**TASK DESCRIPTION:** Those lines of the following listing which contain the string "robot" should be returned.

--- SUPPLIED MATERIAL ---

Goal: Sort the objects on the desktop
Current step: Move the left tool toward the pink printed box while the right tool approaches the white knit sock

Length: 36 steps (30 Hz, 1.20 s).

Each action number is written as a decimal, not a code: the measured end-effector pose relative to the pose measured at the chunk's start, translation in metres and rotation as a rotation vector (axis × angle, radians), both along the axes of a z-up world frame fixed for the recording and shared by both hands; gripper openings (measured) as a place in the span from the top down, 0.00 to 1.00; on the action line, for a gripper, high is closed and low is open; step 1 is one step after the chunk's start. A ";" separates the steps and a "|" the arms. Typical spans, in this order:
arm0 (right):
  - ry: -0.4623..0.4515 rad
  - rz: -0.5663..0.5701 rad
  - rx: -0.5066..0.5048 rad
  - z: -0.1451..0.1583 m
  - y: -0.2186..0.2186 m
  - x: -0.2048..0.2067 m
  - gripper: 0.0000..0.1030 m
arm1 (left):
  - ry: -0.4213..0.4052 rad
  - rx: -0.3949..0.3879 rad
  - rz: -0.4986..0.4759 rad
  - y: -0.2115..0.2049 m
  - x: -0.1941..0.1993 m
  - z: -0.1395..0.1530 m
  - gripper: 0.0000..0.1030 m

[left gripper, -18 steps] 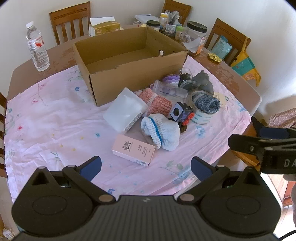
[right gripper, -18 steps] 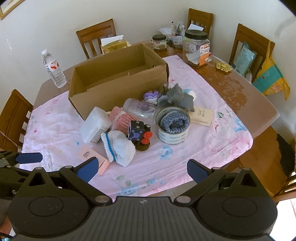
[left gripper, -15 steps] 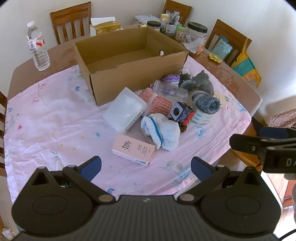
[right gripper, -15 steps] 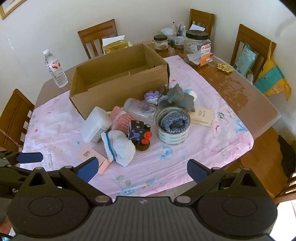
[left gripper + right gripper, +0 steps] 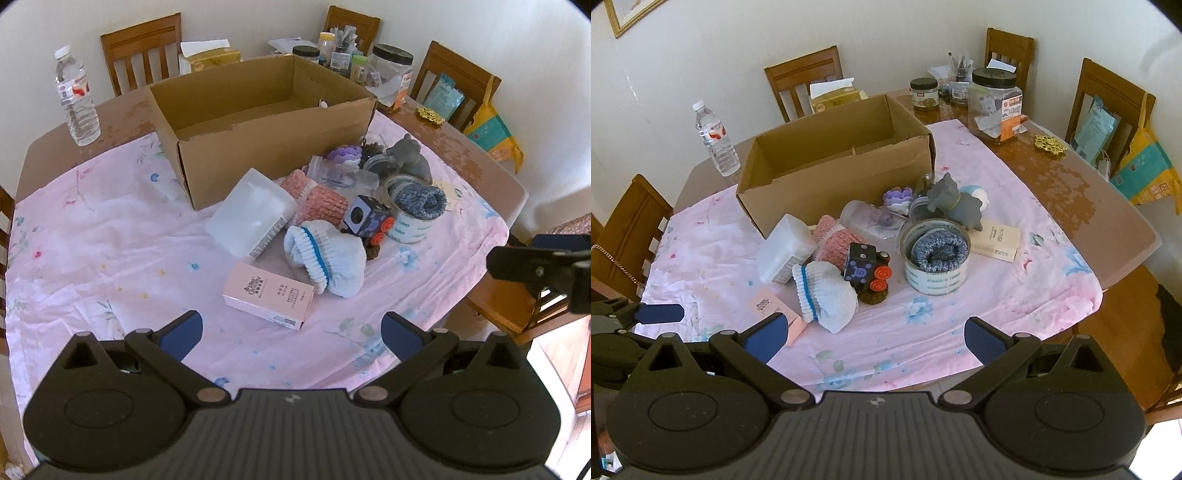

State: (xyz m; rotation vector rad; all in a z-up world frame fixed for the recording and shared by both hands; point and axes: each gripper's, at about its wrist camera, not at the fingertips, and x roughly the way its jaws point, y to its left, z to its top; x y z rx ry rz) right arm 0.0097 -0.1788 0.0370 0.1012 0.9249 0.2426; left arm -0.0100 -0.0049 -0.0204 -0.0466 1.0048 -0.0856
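In the left wrist view, the left gripper (image 5: 291, 334) is hanging above the near edge of the pink cloth (image 5: 92, 258), with its jaws standing fully apart and nothing between them. The open box (image 5: 258, 147) is sitting at the far side of the cloth. Just in front of the box, the things to sort are lying in a heap: a clear tub (image 5: 251, 210) is touching the box corner, a pink carton (image 5: 267, 295) is lying nearest to the gripper, and a white sock (image 5: 325, 258) is beside the carton. A toy train (image 5: 365, 221) and a can (image 5: 413, 210) holding a blue sock are to the right of the box front. In the right wrist view, the right gripper (image 5: 873, 338) is also hanging wide open and empty over the near cloth edge. The box (image 5: 834, 177) is standing behind the same heap, a grey toy (image 5: 953, 201) is near its right corner, and a bottle (image 5: 716, 140) is standing left of the box.
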 end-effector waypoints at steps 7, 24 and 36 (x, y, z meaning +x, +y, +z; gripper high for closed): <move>0.009 -0.047 -0.022 -0.012 0.003 0.004 0.00 | -0.061 -0.015 -0.069 0.011 0.007 -0.017 0.01; 0.077 -0.182 -0.031 -0.043 0.019 0.016 0.00 | -0.021 0.010 -0.226 0.022 0.047 -0.075 0.03; 0.079 -0.214 -0.049 -0.052 0.032 0.023 0.00 | 0.001 -0.011 -0.276 0.024 0.062 -0.094 0.19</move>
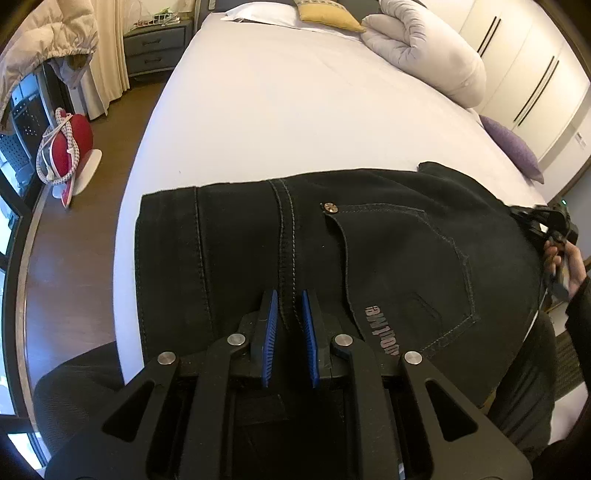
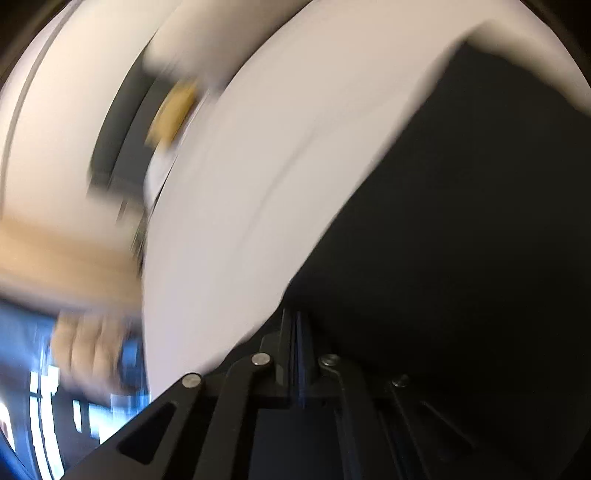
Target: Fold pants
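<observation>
Black pants (image 1: 369,251) lie folded on the white bed (image 1: 277,122), seat side up, with a back pocket and a brass rivet showing. My left gripper (image 1: 290,299) hovers just over their near edge by the centre seam, its blue pads a small gap apart with nothing between them. My right gripper (image 1: 554,221) shows at the pants' right end in the left wrist view. In the blurred right wrist view my right gripper (image 2: 295,317) has its fingers pressed together at the edge of the black cloth (image 2: 461,240).
A rolled white duvet (image 1: 424,48) and a yellow cushion (image 1: 328,14) lie at the bed's head. A purple cushion (image 1: 513,147) sits at the right edge. A nightstand (image 1: 159,48) and a red item (image 1: 70,147) stand on the wooden floor to the left.
</observation>
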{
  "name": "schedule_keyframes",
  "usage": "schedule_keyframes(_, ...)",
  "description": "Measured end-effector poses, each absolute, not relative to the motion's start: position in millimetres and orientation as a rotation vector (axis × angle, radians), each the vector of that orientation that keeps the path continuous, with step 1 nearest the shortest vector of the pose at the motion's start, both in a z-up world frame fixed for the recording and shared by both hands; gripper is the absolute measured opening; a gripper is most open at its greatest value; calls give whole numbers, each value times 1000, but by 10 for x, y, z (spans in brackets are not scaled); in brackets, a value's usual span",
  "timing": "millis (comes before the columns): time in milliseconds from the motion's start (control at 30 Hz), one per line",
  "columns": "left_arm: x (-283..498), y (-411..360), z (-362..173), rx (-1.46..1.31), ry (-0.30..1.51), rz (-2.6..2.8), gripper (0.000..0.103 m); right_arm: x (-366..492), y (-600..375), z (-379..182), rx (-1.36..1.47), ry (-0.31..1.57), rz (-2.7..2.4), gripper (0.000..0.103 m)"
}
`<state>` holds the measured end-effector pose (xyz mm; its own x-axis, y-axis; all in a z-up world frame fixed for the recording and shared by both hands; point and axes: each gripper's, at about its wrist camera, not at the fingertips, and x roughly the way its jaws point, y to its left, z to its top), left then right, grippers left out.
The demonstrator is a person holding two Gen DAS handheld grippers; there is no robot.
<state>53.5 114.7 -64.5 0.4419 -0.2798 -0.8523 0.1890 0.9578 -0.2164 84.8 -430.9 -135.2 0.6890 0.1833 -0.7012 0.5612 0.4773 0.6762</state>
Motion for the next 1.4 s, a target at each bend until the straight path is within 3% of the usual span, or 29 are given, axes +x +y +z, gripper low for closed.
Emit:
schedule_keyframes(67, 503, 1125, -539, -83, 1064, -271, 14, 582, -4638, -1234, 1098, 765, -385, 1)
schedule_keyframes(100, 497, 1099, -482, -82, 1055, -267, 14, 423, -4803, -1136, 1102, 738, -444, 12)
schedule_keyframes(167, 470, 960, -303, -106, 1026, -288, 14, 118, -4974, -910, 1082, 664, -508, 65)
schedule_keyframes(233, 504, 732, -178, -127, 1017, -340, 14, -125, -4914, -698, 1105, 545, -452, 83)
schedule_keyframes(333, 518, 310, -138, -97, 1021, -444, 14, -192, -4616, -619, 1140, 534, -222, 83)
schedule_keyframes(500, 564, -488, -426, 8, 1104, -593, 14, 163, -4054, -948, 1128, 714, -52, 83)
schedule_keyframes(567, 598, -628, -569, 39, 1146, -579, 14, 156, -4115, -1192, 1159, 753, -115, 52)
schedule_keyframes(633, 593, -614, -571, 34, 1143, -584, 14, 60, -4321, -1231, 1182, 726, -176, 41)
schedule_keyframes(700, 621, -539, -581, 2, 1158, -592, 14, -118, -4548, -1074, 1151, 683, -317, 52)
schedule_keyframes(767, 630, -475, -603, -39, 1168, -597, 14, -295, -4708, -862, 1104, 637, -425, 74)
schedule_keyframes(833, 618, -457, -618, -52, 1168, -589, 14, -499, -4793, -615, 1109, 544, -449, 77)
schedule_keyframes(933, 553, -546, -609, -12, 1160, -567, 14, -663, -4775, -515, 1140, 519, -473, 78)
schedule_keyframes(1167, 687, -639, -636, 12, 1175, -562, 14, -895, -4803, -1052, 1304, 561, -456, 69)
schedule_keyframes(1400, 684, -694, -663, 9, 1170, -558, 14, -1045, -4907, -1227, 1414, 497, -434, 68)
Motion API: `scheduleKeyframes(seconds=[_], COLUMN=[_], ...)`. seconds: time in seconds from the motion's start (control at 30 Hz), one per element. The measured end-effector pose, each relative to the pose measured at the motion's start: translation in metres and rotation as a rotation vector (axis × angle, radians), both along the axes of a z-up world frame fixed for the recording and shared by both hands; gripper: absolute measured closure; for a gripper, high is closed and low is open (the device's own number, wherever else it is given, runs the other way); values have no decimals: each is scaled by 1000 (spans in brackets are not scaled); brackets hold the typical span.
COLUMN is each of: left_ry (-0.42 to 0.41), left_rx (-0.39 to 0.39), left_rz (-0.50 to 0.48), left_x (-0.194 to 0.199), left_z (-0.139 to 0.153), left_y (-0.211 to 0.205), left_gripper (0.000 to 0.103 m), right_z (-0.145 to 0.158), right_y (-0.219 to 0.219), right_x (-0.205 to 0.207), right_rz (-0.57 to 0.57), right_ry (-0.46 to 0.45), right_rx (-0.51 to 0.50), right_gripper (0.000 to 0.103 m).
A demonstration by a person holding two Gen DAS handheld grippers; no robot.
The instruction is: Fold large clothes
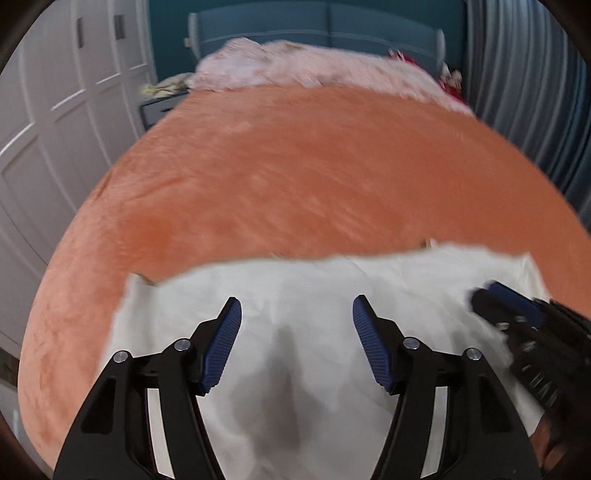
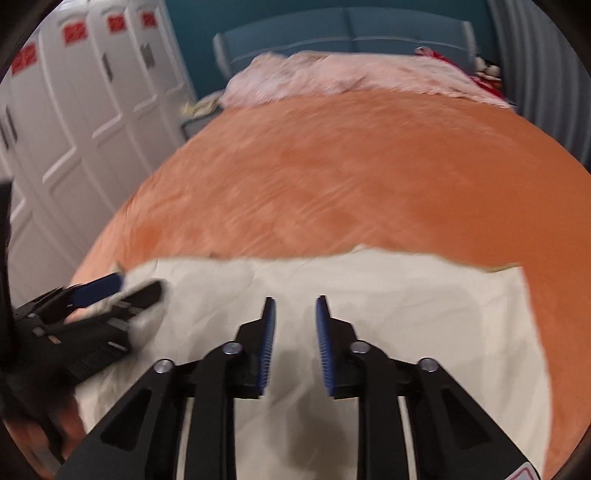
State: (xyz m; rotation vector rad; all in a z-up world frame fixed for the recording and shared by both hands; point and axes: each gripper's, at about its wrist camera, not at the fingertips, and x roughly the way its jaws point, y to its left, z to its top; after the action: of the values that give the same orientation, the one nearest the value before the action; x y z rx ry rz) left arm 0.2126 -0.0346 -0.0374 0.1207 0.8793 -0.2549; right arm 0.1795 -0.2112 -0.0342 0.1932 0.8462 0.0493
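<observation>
A large white cloth (image 1: 314, 280) lies spread on the near part of an orange bedspread (image 1: 295, 166), its far edge running across the bed. My left gripper (image 1: 296, 304) hovers above the cloth, open wide, with nothing between its blue pads. The right gripper (image 1: 511, 302) shows blurred at the right edge of the left wrist view. In the right wrist view the same cloth (image 2: 406, 295) fills the foreground. My right gripper (image 2: 295, 301) stands over it with a narrow gap between its pads and no fabric in it. The left gripper (image 2: 122, 290) appears blurred at the far left, over the cloth's left corner.
A crumpled pink blanket (image 1: 314, 66) lies at the head of the bed before a blue headboard (image 1: 325, 26). White wardrobe doors (image 2: 74, 110) stand on the left, and a grey curtain (image 1: 528, 92) hangs on the right. Red items (image 2: 487, 74) sit at the far right corner.
</observation>
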Motion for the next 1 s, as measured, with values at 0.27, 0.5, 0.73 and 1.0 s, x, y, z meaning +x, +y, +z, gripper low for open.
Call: scheduleKeyframes(seconds=[0.27,0.5,0.73,1.0], left_ry=[56,24,-22,-49], left_rx=[30,0,-14,-55], left_rz=[12,30,78,164], left_x=[7,7,9,-16], left_z=[-56,-67,-69,-37], left_y=[-6,2,8,49], left_gripper=[47,47,46,42], right_z=[-54,-70,-73,-32], right_y=[-6,-15,-21,-42], right_x=[19,18,12,-28], right_rz=[13,-27,-62,-220], right_ry=[132,111,51,-44], right_rx=[-18,20,38,28], right_gripper=[103,103,103,90])
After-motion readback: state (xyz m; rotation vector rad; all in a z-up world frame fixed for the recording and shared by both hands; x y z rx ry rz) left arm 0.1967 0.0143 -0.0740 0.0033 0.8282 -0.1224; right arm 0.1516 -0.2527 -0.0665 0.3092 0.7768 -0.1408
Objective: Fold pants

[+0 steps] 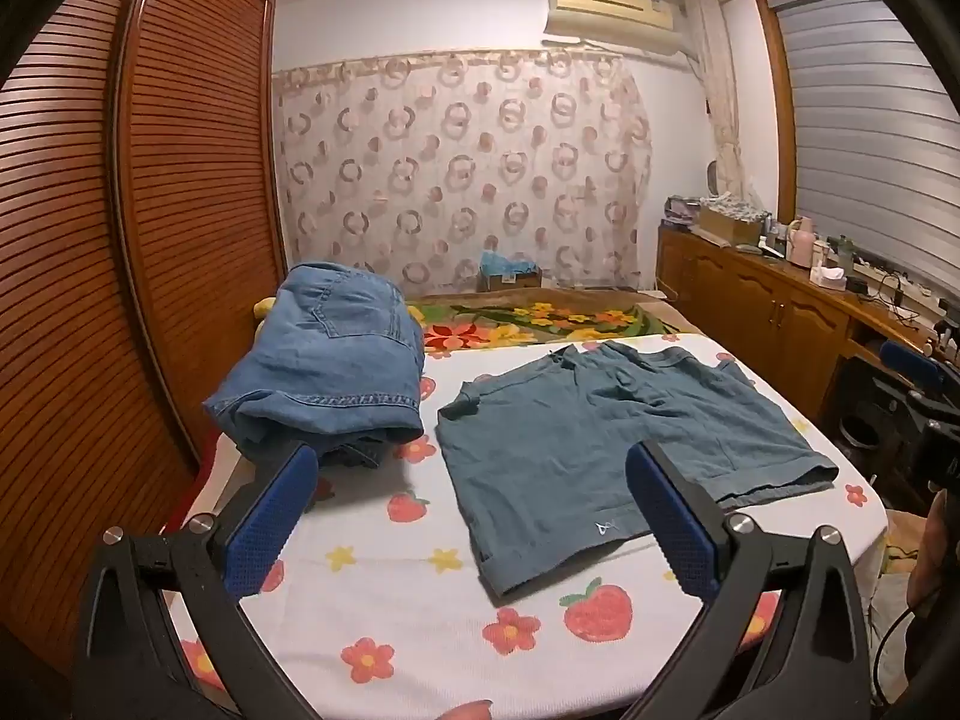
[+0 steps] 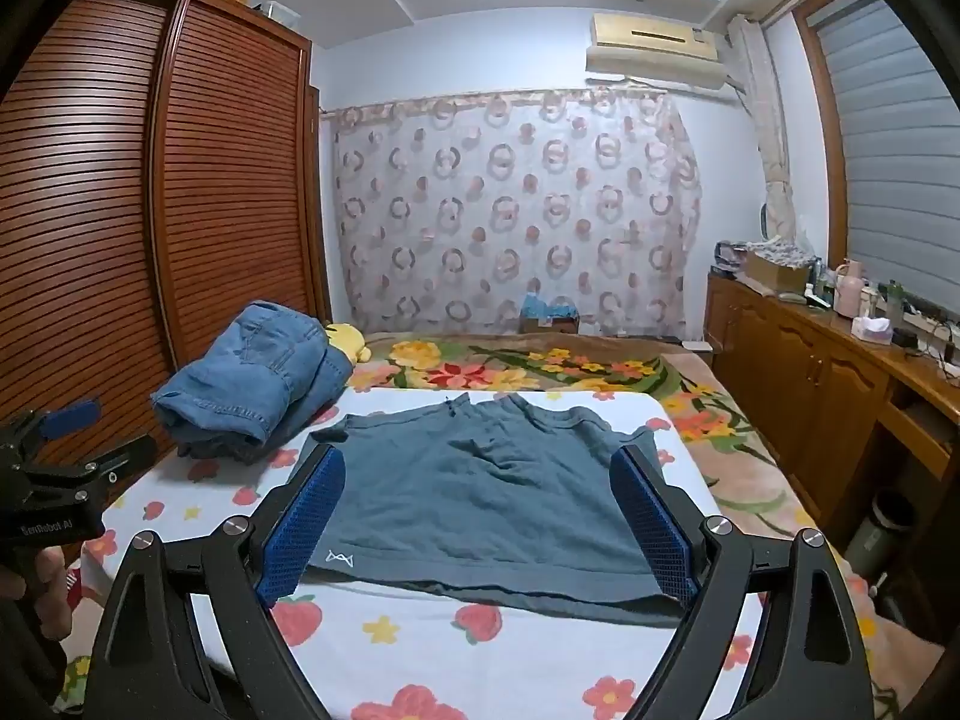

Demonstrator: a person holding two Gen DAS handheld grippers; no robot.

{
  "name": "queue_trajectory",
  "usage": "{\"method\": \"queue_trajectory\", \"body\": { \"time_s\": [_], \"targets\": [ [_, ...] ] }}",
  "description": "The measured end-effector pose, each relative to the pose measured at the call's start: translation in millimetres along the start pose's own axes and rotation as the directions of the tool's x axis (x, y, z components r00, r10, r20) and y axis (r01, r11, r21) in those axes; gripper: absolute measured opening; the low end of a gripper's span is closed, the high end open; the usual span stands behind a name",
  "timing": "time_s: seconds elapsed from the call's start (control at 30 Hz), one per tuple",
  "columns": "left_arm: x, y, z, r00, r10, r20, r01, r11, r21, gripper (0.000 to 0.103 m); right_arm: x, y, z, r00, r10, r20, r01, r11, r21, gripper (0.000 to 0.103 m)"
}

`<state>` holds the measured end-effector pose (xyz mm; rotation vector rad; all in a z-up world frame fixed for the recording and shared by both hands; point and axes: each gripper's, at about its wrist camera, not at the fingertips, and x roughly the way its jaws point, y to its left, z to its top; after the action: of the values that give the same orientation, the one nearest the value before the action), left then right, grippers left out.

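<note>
Teal-grey shorts (image 1: pixel 600 444) lie flat on the white fruit-print sheet (image 1: pixel 384 588), hem with a small white logo nearest me. In the right wrist view the same shorts (image 2: pixel 480 492) spread between the blue pads. My left gripper (image 1: pixel 468 468) hovers open above the sheet at the shorts' left edge, holding nothing. My right gripper (image 2: pixel 477 474) hangs open over the shorts' near hem, its pads apart from the cloth. The left gripper (image 2: pixel 54 456) also shows at the left border of the right wrist view, held by a hand.
A pile of folded blue jeans (image 1: pixel 324 372) sits at the bed's left, next to the slatted wardrobe (image 1: pixel 180 180). A flowered blanket (image 2: pixel 516 366) covers the far bed. A wooden cabinet (image 2: pixel 828 372) with bottles stands on the right.
</note>
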<state>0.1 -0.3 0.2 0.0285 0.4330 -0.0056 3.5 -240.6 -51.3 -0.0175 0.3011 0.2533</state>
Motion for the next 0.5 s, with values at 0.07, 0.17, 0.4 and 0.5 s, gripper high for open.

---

**TASK SOLUTION:**
The demonstrator is a person holding two Gen DAS handheld grippers; there is no robot.
A demonstration by a person holding two Gen DAS handheld grippers; no robot.
Demonstrator: a person holding two Gen DAS handheld grippers; no robot.

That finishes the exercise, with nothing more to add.